Selon le communiqué de l’État, l’incident s’est produit alors que l’accusé conduisait une Toyota Hilux, se dirigeant vers l’ouest sur une artère très fréquentée avec trois passagers à bord.
« L’accusé a conduit un véhicule à moteur… avec négligence et a heurté un piéton Uchena Daniel qui traversait la route Samora Machel », peut-on lire dans l’accusation.
Les procureurs allèguent que Daniel traversait la route en direction sud lorsqu’il a été heurté par le côté avant droit du véhicule. Il est tombé sur le tarmac et a été grièvement blessé.

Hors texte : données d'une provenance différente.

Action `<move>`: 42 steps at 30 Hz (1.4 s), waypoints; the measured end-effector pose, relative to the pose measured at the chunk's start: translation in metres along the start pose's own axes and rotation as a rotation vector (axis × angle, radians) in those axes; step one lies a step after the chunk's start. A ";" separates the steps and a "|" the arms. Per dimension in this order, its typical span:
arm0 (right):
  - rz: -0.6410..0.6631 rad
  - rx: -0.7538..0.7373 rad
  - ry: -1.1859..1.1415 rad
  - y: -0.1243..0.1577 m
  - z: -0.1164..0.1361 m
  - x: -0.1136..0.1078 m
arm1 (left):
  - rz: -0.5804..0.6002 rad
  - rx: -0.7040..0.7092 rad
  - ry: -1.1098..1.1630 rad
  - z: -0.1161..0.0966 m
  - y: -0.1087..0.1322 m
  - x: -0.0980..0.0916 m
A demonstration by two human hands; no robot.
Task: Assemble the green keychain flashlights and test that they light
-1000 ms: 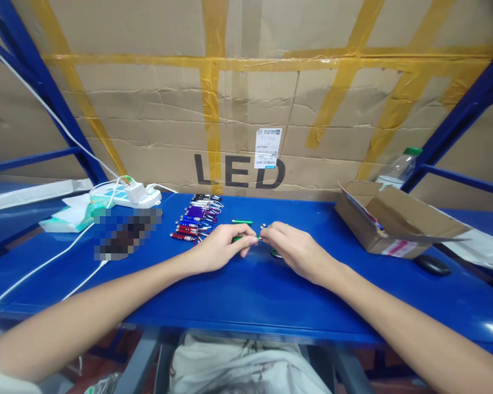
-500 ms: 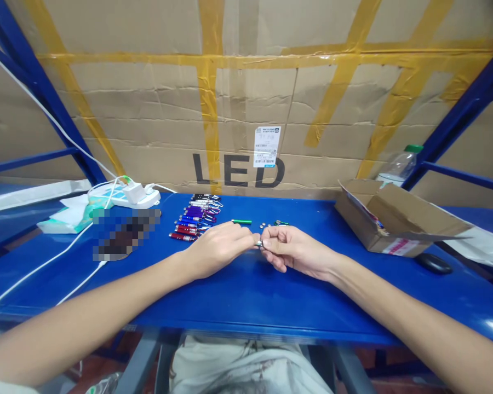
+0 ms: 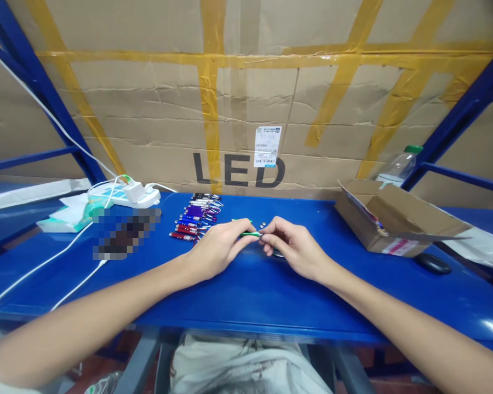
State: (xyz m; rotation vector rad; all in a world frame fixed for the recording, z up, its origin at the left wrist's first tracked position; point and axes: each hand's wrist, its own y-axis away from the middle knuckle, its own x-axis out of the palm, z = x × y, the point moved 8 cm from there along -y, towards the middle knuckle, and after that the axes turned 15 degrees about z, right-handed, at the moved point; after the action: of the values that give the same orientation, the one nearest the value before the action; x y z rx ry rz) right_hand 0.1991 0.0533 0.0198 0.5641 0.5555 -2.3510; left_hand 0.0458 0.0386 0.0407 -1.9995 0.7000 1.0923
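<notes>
Between my two hands is a slim green metal tube (image 3: pixel 250 234). My left hand (image 3: pixel 216 247) pinches it between thumb and fingertips from the left. The fingers of my right hand (image 3: pixel 298 246) are closed at its right end, where a small silver part shows. Below the right fingers a small dark-and-green piece (image 3: pixel 277 253) is partly hidden; I cannot tell whether it is held. Behind the left fingers, a strip of green (image 3: pixel 240 220) lies on the blue table (image 3: pixel 246 301). Small silver button cells (image 3: pixel 263 224) rest just beyond the fingertips.
Left of my hands lies a row of several keychain flashlights (image 3: pixel 195 219) in black, silver, purple, blue and red. A power strip (image 3: pixel 148 196) with white cables is at the far left. On the right stand an open cardboard box (image 3: pixel 394 219) and a black computer mouse (image 3: pixel 433 263).
The green tube now shows between my hands, where a small silver part was before. My right hand has turned over the small green piece's earlier spot, and its fingers have curled in.
</notes>
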 end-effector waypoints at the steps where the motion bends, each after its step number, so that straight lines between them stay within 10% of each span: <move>1: 0.012 -0.016 0.083 0.001 0.003 0.000 | 0.008 -0.012 0.041 0.001 -0.001 0.000; 5: 0.059 -0.023 0.211 0.004 0.007 0.003 | 0.049 0.044 0.029 0.000 0.000 0.003; 15: 0.186 0.140 -0.413 -0.006 -0.009 0.013 | 0.050 0.197 -0.322 -0.011 0.004 0.004; 25: 0.179 0.119 0.595 0.003 -0.003 -0.019 | 0.057 -0.219 0.204 0.025 -0.004 0.000; 42: 0.537 0.074 0.514 0.010 -0.001 0.004 | 0.014 -0.251 0.765 0.038 -0.008 0.012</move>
State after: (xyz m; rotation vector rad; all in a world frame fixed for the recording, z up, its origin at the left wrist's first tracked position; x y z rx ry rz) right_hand 0.2035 0.0447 0.0149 1.2035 0.4633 -1.7182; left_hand 0.0401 0.0730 0.0191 -2.6537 0.9875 0.3976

« Le défunt a été emmené au groupe d’hôpitaux Parirenyatwa pour un examen médical et a été déclaré mort à son admission », indique l’État.
Le tribunal a appris que Matambanadzo s’en était sorti indemne, bien que son véhicule ait subi des dommages au pare-chocs avant droit et un pare-brise brisé. Le véhicule a ensuite été amené au service d’examen des véhicules à Eastlea pour évaluation.

L’État allègue de la négligence sur plusieurs chefs d’accusation, notamment « le fait de ne pas surveiller correctement la route », « le fait de ne pas s’arrêter ou d’agir raisonnablement alors qu’un accident semblait imminent » et « de voyager à une vitesse excessive dans les circonstances ».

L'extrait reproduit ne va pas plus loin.